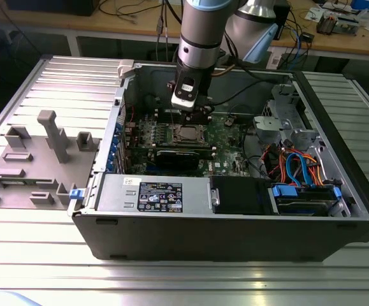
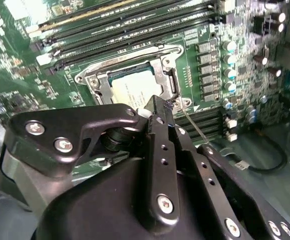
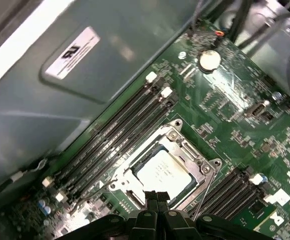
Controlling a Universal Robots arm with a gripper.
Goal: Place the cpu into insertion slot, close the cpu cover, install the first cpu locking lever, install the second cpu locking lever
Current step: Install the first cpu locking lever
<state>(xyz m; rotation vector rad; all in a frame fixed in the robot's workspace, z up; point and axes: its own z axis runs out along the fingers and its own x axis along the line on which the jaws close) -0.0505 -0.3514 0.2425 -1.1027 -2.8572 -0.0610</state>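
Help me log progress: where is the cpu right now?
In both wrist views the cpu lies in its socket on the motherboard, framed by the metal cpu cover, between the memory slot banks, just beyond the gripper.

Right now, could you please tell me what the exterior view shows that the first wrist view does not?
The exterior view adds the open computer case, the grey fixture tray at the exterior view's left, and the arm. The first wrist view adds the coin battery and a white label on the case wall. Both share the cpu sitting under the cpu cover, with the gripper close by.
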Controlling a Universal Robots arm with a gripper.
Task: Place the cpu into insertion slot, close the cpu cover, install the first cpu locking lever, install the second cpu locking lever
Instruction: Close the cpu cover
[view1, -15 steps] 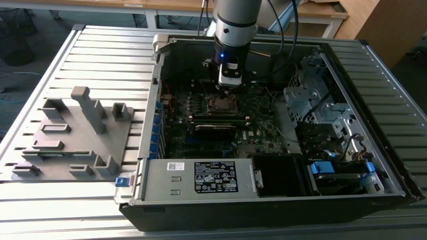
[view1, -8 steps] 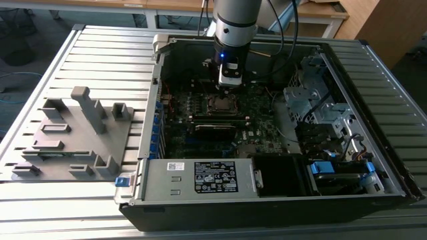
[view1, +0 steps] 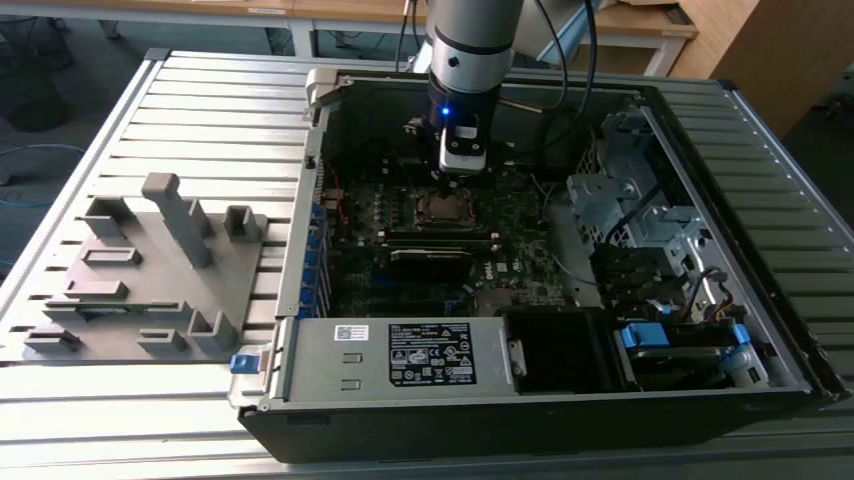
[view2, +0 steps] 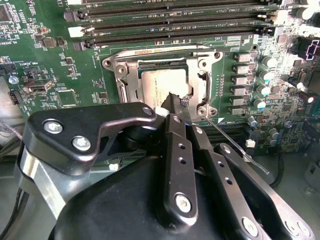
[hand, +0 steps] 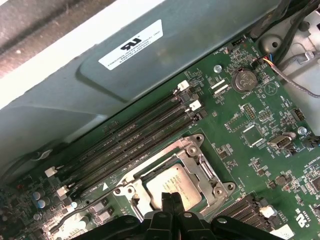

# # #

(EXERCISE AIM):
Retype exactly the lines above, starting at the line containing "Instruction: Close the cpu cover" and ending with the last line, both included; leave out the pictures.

(SOLUTION):
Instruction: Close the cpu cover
[view1, -15 steps] 
[view1, -8 steps] 
[view1, +0 steps] 
[view2, +0 steps] 
[hand, +0 steps] 

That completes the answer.